→ Try it
Among the lines below, a stretch begins at the one with "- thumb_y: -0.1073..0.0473" and ends at the one with "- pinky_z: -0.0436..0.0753". Repeat that stretch exactly, ends included.

→ Recorded data
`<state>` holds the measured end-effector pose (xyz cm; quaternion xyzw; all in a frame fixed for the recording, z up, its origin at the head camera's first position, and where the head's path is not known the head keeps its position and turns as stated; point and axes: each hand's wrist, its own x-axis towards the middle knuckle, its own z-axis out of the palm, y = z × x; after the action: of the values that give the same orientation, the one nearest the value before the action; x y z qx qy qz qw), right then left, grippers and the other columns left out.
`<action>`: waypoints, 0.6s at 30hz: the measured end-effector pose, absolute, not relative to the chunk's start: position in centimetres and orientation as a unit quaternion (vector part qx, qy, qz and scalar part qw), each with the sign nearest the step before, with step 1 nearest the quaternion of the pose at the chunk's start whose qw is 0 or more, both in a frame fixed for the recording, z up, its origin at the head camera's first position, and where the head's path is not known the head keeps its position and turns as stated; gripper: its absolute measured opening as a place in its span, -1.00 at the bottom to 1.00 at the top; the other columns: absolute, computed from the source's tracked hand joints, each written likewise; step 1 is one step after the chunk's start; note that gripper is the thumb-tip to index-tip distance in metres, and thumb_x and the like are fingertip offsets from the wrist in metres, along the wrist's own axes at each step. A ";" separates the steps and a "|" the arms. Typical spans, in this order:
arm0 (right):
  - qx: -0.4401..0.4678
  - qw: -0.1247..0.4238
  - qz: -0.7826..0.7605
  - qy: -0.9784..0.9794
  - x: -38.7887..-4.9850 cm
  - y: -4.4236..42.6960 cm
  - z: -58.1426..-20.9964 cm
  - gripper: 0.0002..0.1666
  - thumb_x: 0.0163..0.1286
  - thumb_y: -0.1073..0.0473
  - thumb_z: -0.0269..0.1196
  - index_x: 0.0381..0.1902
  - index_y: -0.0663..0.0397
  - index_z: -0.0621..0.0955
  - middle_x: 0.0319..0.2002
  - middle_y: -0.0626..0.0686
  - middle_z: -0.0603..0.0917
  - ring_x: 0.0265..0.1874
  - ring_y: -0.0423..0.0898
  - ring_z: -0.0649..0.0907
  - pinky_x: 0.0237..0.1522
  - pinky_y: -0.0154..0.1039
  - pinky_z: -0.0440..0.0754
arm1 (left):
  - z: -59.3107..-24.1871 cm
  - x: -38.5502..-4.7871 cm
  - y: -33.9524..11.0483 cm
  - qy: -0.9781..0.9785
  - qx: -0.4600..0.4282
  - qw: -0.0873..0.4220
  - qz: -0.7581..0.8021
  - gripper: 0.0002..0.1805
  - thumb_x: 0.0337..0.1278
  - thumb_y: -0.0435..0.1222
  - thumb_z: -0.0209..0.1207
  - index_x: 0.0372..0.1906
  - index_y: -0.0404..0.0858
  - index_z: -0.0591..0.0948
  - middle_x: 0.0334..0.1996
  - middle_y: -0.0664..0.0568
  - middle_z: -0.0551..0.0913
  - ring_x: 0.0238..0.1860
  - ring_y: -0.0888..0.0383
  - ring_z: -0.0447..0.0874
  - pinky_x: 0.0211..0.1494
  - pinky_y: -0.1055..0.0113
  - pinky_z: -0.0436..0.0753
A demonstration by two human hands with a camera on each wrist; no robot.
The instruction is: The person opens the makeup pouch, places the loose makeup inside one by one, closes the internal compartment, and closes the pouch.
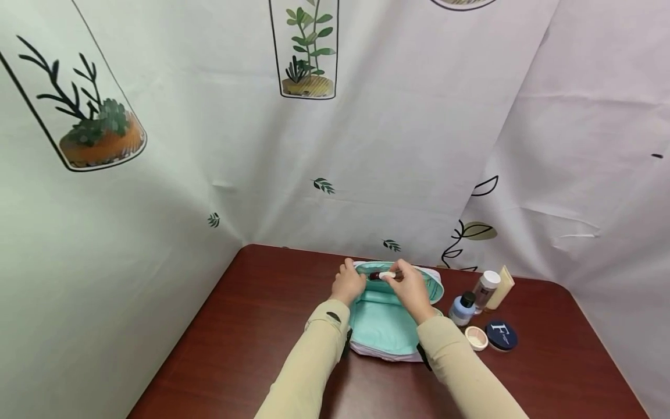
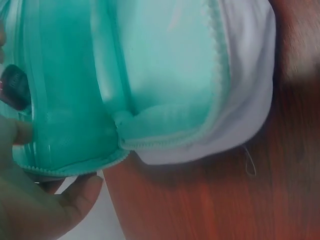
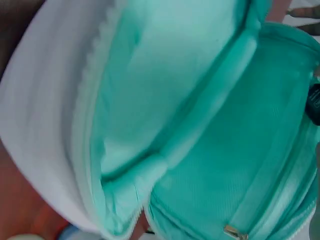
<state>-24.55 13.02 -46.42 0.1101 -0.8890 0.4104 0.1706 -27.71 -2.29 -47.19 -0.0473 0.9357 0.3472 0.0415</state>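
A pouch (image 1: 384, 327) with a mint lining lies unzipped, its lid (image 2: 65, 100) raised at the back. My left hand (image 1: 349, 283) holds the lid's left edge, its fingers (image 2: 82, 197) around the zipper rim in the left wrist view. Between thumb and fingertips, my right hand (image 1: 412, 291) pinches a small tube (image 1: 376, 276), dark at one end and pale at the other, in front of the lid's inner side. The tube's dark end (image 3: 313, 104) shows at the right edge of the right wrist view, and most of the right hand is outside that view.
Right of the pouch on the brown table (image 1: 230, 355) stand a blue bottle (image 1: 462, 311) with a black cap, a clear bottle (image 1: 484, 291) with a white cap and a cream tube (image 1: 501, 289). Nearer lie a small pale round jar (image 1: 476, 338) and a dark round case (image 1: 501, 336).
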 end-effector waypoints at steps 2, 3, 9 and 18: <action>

→ Exercise solution
  - thumb_y: -0.1073..0.0473
  - thumb_z: -0.0269..0.1196
  - index_x: 0.0381..0.1902
  - index_y: -0.0663..0.0397
  - index_z: -0.0621..0.0955
  - middle_x: 0.0319..0.2002
  - middle_y: -0.0626..0.0686
  - middle_z: -0.0603..0.0917
  - ring_x: 0.0265..0.1874
  - ring_y: -0.0423..0.0898
  - ring_z: -0.0649..0.0907
  - pinky_x: 0.0237..0.1522
  - pinky_y: -0.0154..0.1039
  - pinky_z: -0.0440..0.0754
arm1 (left):
  - z: -59.3107..-24.1871 cm
  - x: -38.5502..-4.7871 cm
  - y: -33.9524..11.0483 cm
  - qy: -0.9781..0.9785
  - qx: -0.4600..0.4282
  - qw: -0.0873..0.4220
  - qz: -0.7581..0.8021
  - gripper: 0.0002..0.1805
  - thumb_x: 0.0337..0.1278
  - thumb_y: -0.0435..0.1222
  - thumb_z: -0.0209..0.1207
  - index_x: 0.0372..0.1906
  - index_y: -0.0404..0.0858
  - index_z: -0.0591..0.0948
  - middle_x: 0.0334..0.1996
  - middle_y: -0.0664..0.0568
  - middle_z: -0.0551..0.0913
  - ring_x: 0.0238..0.1860
  - ring_y: -0.0888..0.0383
  - ring_z: -0.0447..0.0874
  - pinky_x: 0.0211..0.1494
  - pinky_y: -0.1055..0.0113
  - pinky_z: -0.0436..0.0753

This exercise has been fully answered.